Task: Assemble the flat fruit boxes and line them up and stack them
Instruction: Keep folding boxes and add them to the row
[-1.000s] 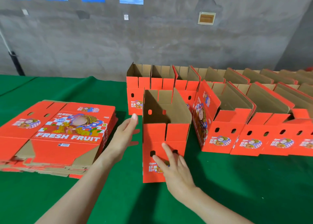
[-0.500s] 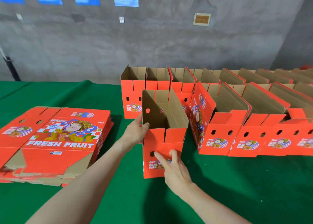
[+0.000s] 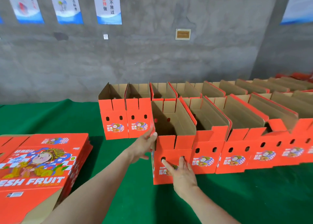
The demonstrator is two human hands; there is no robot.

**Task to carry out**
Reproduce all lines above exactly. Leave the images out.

**Written solution**
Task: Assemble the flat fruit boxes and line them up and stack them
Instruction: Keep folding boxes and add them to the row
[-1.000s] 
[-0.500s] 
[+0.000s] 
The demonstrator is two human hands; there is no robot.

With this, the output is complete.